Once again accepting Pushkin’s challenge, M. Bulgakov takes Pushkin’s poem and
turns it into unforgettable pages of his novel. What man and what woman
wouldn’t wish to be loved like that? Terrific!
This
excerpt from the 19th chapter of Master
and Margarita also offers the researcher the same word first uttered by
Yeshua, and much later by Pontius Pilate in his conversation with Aphranius.
Bulgakov writes:
“No! Master was mistaken when he bitterly told Ivanushka at the
clinic at the hour when the night pulled past midnight, that she must have
forgotten him. That could never be. She certainly hadn’t forgotten him. Waking
up, Margarita did not burst into tears, as it had used to be often the case,
because she woke up with a premonition [so, this is the word!] that
today at last something was going to happen. Having sensed that premonition,
she stared heating it up and cultivating it in her soul, apprehensive that it
might leave her.”
Becoming
clear in this excerpt is what M. Bulgakov has in mind. A “premonition” means “that something must necessarily happen, because it cannot
be that something would last forever.”
This
is what Pontius Pilate understands from his conversation with Yeshua, when
Yeshua says: “I
have a premonition that a misfortune has befallen him [Judas]…”
Pontius
Pilate is taking advantage of the word “premonition,” and this word alone
convinces the chief of secret service Aphranius that he must indeed have Judas
slaughtered.
If
we now summarize the premonitions of Yeshua, Pontius Pilate and Margarita, such
a premonition in all three cases leads to death. Yeshua dies on the pole,
pierced by a lance; Judas is slaughtered by two knife-wielding assassins; and
Margarita dies because master lives in her heart, there is a memory of master,
and nothing else.
As
for the knives, Bulgakov writes already in chapter 13 The Appearance of the Hero:
“…and, how curious, before my
meeting with her, our little yard had seldom been visited, simply said, no one
ever had, but now it seemed to me that the whole town made it its destination.
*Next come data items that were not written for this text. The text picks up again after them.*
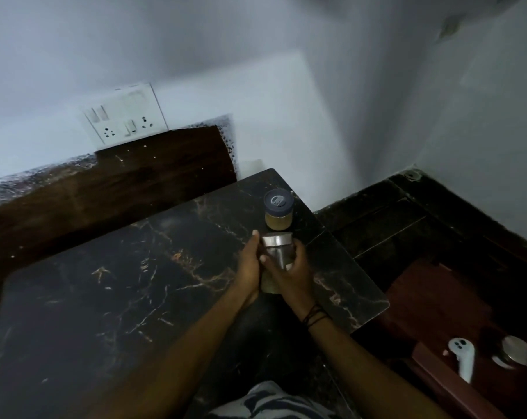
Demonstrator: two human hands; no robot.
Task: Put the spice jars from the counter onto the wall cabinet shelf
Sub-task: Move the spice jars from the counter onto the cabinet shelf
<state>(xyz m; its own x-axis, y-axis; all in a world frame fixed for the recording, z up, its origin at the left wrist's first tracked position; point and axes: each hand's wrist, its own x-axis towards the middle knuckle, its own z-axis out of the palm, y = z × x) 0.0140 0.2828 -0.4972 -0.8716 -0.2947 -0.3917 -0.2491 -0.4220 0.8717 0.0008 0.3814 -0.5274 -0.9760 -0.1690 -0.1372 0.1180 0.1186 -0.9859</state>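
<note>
From the head camera, both hands meet over the black marble counter (111, 297), which has thin gold lines running through it. They hold a steel-lidded jar (276, 246) between them. The left hand (250, 267) is curled round the left side of this jar, with its thumb up by the shiny lid. The right hand (295, 273) is curled round the right side and the lower part, so most of the jar body is hidden. The right wrist wears dark thread bands (315, 316).

Just behind the held jar, toward the wall, a second spice jar (279, 213) stands upright on the counter near its far right corner. It has a grey-blue lid and yellowish powder inside. The two jars look very close, but I cannot tell if they touch.

Behind the counter, on the wall to the left, is a white switch and socket plate (126, 114). To the right of the counter and lower down, a white controller (463, 356) lies on a reddish surface beside a round steel lid (517, 352).
</note>
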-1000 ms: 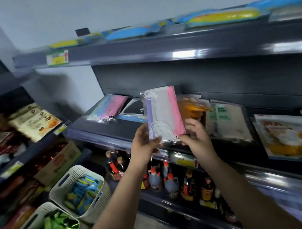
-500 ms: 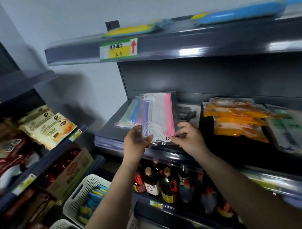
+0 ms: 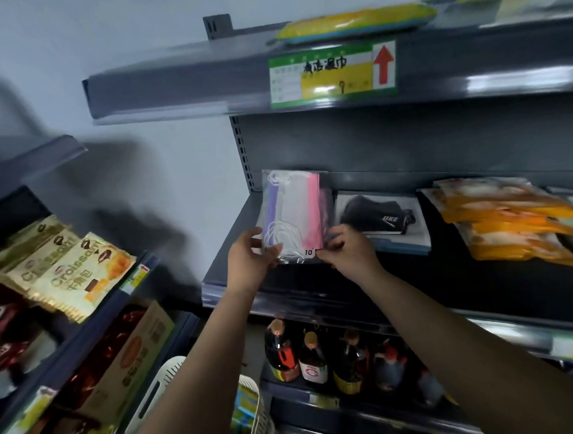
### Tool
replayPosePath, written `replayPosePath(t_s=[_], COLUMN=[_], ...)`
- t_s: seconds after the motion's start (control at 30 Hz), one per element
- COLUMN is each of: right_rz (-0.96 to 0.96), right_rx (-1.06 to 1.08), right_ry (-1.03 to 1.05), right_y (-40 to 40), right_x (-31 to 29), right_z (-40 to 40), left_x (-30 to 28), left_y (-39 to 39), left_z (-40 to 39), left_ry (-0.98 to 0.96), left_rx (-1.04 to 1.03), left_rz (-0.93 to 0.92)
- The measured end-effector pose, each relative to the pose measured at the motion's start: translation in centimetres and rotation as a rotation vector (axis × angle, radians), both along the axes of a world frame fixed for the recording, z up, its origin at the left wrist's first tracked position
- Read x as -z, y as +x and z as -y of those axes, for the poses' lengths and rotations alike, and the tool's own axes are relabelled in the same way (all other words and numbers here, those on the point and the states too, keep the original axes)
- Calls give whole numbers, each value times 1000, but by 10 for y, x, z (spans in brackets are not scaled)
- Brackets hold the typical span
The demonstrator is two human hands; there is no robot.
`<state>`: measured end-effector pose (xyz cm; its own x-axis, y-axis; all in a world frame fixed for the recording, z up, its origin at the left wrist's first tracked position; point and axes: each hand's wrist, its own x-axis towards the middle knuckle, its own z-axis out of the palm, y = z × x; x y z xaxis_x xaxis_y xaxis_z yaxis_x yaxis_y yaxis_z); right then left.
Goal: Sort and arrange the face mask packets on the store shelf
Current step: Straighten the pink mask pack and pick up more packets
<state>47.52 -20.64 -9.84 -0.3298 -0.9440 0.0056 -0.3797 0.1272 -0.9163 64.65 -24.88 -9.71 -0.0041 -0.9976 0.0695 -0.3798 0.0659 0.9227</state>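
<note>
The pastel face mask packet (image 3: 291, 213) is pinched at its lower corners by both hands' fingers (image 3: 273, 249), and could be dropped off the shelf (image 3: 235, 280) edge if released early.

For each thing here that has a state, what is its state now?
Pastel mask packet: sealed, gripped at its lower corners, at the shelf's left end.
Left hand: grips the packet.
Right hand: pinches the packet.
Black mask packet: lying flat.
Orange packets: stacked unevenly.
Bottles: upright, capped.
</note>
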Motion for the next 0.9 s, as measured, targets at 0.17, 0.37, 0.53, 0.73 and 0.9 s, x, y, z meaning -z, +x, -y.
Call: replayPosePath(t_s=[0.17, 0.37, 0.53, 0.73, 0.9], right_rz=[-148, -356, -462, -816, -1092], right_rx=[44, 26, 18, -13, -2], right_ry=[27, 101, 44, 8, 104], right_y=[4, 3, 2, -26, -74], right_x=[-1, -2, -9, -33, -53], right_z=[16, 29, 25, -2, -38], left_x=[-4, -12, -22, -38, -47], left_y=[2, 0, -9, -49, -104], left_z=[23, 29, 24, 8, -15], left_ry=[-17, 1, -160, -304, -428], left_rx=[5, -28, -3, 130, 225], left_rz=[94, 421, 686, 928, 1032])
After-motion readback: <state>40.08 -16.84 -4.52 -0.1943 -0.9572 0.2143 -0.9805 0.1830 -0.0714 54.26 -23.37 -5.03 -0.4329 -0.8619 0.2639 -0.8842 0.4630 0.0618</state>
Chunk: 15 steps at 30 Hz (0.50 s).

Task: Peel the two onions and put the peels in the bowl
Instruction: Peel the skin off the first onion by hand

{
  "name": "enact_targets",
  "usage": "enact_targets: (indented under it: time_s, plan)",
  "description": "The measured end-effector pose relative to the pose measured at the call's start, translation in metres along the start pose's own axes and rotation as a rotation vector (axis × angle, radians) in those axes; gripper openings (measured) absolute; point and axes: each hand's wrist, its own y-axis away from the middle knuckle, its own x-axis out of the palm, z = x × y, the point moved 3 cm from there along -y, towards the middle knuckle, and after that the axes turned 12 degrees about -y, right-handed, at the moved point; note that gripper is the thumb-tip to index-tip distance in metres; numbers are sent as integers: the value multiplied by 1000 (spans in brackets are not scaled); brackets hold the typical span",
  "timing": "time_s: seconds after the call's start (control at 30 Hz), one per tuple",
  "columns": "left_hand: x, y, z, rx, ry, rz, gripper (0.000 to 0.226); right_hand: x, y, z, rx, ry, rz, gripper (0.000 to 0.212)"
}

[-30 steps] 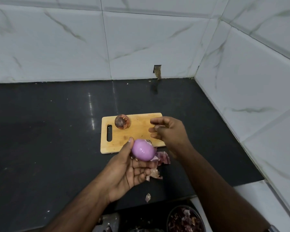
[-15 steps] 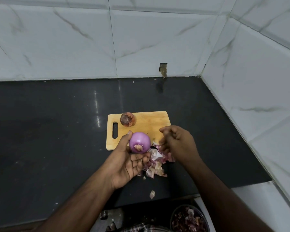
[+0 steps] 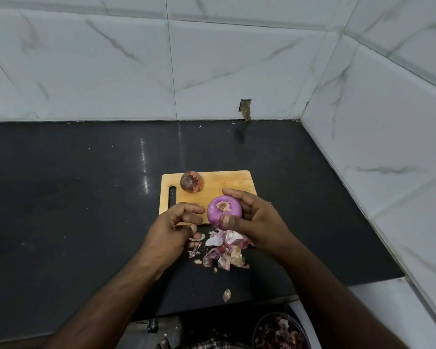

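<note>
A peeled purple onion (image 3: 224, 211) is gripped by my right hand (image 3: 257, 220), thumb on its near side and fingers round the far side, just above the front edge of the wooden cutting board (image 3: 232, 181). My left hand (image 3: 174, 227) hovers right beside the onion on its left, fingers loosely curled and holding nothing I can make out. An unpeeled brown onion (image 3: 191, 182) sits at the board's back left. A pile of peels (image 3: 224, 250) lies on the black counter under my hands. The bowl (image 3: 258, 323), with peels in it, is at the bottom right edge.
One loose peel (image 3: 226, 295) lies near the counter's front edge. The black counter (image 3: 73, 197) stretches to the left. Marble-tiled walls close the back and the right side. A small metal object (image 3: 152, 326) shows below the counter edge.
The peeled onion has passed from my left hand to my right hand. My left hand has let go and drawn slightly left.
</note>
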Motion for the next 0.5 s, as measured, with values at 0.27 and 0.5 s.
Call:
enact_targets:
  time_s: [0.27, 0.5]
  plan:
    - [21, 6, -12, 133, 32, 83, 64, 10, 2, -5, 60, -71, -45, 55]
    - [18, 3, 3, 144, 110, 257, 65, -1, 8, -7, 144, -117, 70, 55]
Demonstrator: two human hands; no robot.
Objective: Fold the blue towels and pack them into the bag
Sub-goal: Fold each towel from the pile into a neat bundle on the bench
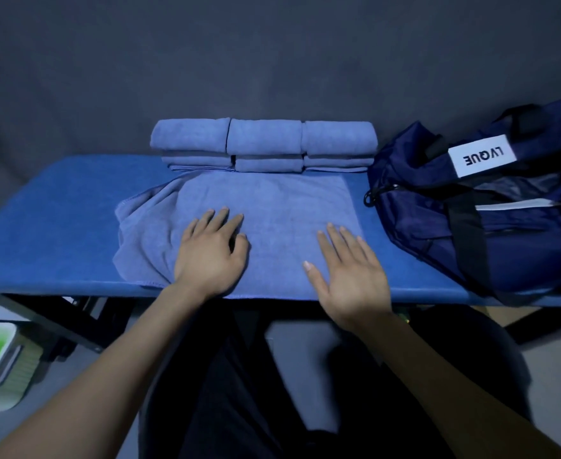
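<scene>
Both forearms reach up from the bottom edge, and from my remote seat I read the fingers first: those of the left hand (210,256) lie loosely bent and released on the spread towel (272,207), grasping nothing; those of the right hand (350,273) are straight and splayed, pressing flat on the same cloth. That towel is soft, nappy light-blue terry, roughly rectangular, its long axis running nine to three o'clock across the worktop (57,233); its right part lies smooth, its nine o'clock end rumpled into folds. At twelve o'clock of it stand the folded towels (263,144), three stacks side by side, plump and round-edged. At three o'clock slumps the bag (511,246), navy fabric with black straps and a white label, well apart from the fingers.
</scene>
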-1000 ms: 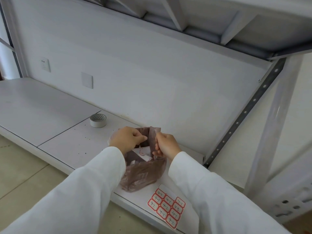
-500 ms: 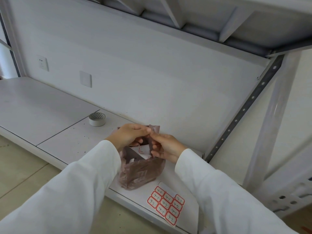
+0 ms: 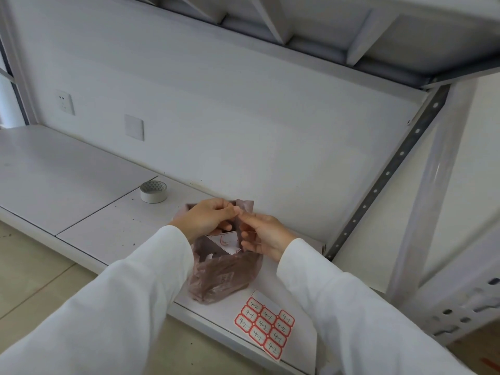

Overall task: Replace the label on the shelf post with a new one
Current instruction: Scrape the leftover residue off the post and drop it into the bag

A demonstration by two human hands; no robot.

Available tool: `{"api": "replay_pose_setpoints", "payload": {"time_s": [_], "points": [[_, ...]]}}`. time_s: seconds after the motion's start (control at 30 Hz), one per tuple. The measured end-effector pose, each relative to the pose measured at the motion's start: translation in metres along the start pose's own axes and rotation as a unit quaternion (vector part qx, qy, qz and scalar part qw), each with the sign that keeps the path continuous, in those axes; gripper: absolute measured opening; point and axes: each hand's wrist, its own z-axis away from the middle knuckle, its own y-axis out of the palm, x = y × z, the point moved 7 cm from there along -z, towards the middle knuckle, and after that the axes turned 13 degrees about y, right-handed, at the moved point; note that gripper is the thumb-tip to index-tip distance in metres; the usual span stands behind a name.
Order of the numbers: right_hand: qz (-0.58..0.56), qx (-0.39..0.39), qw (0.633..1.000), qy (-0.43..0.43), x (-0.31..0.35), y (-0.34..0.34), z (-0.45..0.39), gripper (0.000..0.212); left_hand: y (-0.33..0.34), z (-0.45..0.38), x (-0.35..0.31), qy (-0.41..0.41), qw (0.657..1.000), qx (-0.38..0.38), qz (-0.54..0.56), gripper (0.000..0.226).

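Observation:
A brownish translucent plastic bag stands on the white shelf board. My left hand pinches the bag's top edge from the left, and my right hand pinches the flap on the right; the fingertips of both meet above the bag's mouth. White paper scraps with red edges show inside the bag. A sheet of red-bordered labels marked 4-1 and 4-2 lies flat near the shelf's front edge. The grey shelf post rises at the right; I see no label on it.
A roll of white tape sits on the shelf to the left of the bag. A perforated dark rear post runs diagonally behind. An upper shelf hangs overhead. Two wall plates are on the back wall.
My hands have come closer together at the bag's top, fingertips now meeting. The view has shifted slightly; the bag stays in place.

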Motion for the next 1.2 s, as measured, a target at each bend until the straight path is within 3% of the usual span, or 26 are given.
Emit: {"api": "replay_pose_setpoints", "payload": {"time_s": [0.53, 0.8, 1.07, 1.2], "points": [[-0.003, 0.062, 0.996, 0.069, -0.010, -0.003, -0.001, 0.029, -0.002, 0.005, 0.001, -0.017, 0.999, 0.032, 0.026, 0.012], [-0.026, -0.054, 0.997, 0.048, -0.008, -0.023, -0.003, 0.021, -0.019, -0.002, 0.010, -0.007, 0.997, -0.055, -0.045, 0.024], [0.007, -0.084, 0.995, 0.045, -0.010, -0.032, -0.003, 0.014, -0.031, -0.001, 0.021, 0.019, 0.986, -0.076, -0.145, 0.009], [0.024, -0.086, 0.995, 0.042, -0.008, -0.031, 0.000, 0.013, -0.030, -0.003, 0.026, 0.014, 0.975, -0.066, -0.211, 0.023]]}}
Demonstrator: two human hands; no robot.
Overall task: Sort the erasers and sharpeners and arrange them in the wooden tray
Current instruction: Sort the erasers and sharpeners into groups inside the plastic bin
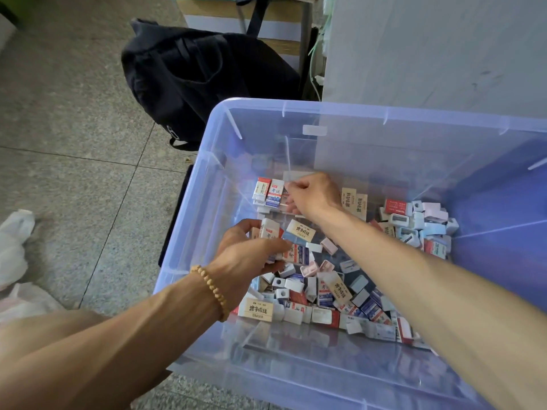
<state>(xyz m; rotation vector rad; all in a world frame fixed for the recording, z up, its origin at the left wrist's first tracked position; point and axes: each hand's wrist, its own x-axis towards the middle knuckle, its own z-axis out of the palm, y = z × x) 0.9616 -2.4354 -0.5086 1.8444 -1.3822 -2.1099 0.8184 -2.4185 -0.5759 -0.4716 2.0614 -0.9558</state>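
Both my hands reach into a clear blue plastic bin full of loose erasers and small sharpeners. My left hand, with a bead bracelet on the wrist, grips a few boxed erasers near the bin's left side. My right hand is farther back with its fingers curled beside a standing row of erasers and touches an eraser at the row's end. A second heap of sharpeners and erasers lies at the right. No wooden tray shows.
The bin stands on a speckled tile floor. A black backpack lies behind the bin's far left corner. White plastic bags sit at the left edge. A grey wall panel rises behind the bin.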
The yard gate makes a sound, the heart makes a sound, and just imagine: at the
level of my face, outside my little window, someone’s dirty boots, unfailingly…
Knife sharpener? Come on! Who needs a knife sharpener in our building?
Sharpening what? What kind of knives?..”
Considering
that the theme of the knives is connected to Andrei Bely, and master is baffled
why anybody should offer him in his basement to “sharpen knives,” it means that
in master’s character, in this case, the researcher is dealing with Alexander
Blok (“And this
hand shall not raise a knife!”).
Making
use of the theme of the knife, Bulgakov is also calling upon the Russian poet
Sergey Yesenin, in the character of Azazello. Hence a confusion results.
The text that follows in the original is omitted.